* **TASK GOAL**:
Write out the lines below once more, exactly as they appear. Do not include pictures.

* * * * *

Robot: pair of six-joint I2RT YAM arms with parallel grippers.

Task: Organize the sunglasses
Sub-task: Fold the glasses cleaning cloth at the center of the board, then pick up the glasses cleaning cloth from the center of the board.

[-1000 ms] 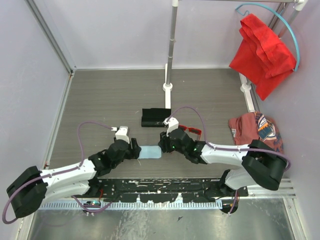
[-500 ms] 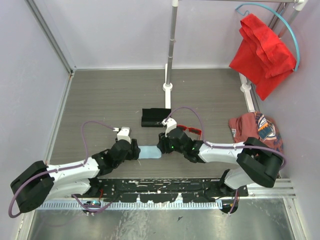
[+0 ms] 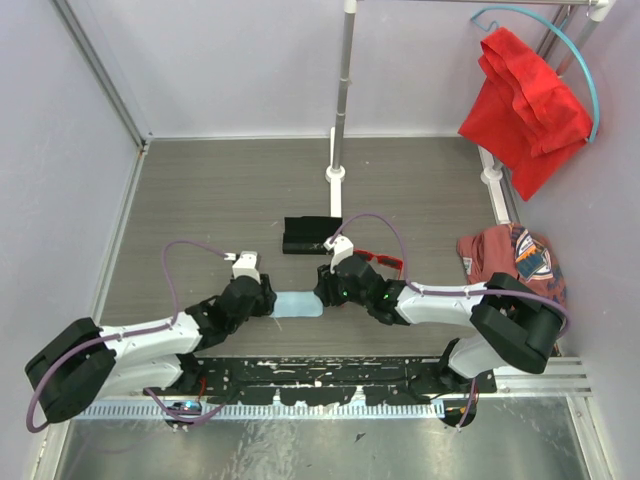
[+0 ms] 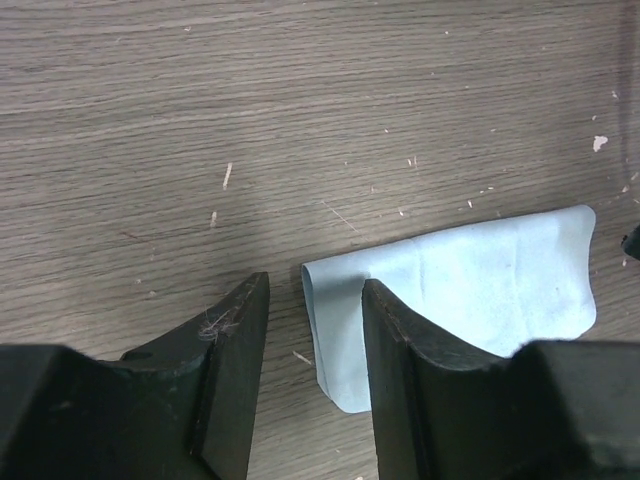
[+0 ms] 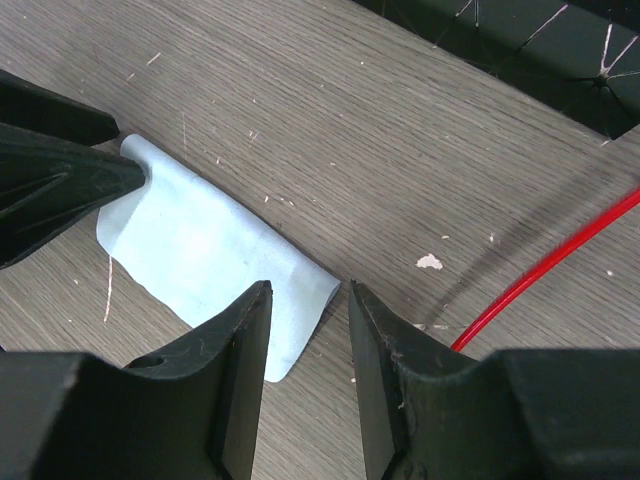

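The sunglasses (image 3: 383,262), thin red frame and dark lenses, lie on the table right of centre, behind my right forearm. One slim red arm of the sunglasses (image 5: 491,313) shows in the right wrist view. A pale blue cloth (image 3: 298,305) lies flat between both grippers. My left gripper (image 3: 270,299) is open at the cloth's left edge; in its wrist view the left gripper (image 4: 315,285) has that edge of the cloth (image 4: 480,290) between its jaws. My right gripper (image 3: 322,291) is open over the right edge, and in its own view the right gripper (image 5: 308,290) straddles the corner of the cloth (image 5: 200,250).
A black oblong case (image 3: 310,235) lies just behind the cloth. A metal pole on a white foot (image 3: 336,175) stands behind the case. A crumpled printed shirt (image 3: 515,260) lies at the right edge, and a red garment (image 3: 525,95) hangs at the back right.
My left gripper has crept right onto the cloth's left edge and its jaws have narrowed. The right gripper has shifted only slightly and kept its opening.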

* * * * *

* **RESULT FOR THIS EXERCISE**:
Robot: pair of six-joint I2RT YAM arms with parallel grippers.

Task: Organize the sunglasses
Sub-task: Fold the glasses cleaning cloth at the center of the board, then pick up the glasses cleaning cloth from the center of the board.

[-1000 ms] 
[-500 ms] 
[+0 ms] 
[+0 ms] 
[+0 ms] 

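The sunglasses (image 3: 383,262), thin red frame and dark lenses, lie on the table right of centre, behind my right forearm. One slim red arm of the sunglasses (image 5: 491,313) shows in the right wrist view. A pale blue cloth (image 3: 298,305) lies flat between both grippers. My left gripper (image 3: 270,299) is open at the cloth's left edge; in its wrist view the left gripper (image 4: 315,285) has that edge of the cloth (image 4: 480,290) between its jaws. My right gripper (image 3: 322,291) is open over the right edge, and in its own view the right gripper (image 5: 308,290) straddles the corner of the cloth (image 5: 200,250).
A black oblong case (image 3: 310,235) lies just behind the cloth. A metal pole on a white foot (image 3: 336,175) stands behind the case. A crumpled printed shirt (image 3: 515,260) lies at the right edge, and a red garment (image 3: 525,95) hangs at the back right.
My left gripper has crept right onto the cloth's left edge and its jaws have narrowed. The right gripper has shifted only slightly and kept its opening.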

The answer requires no additions.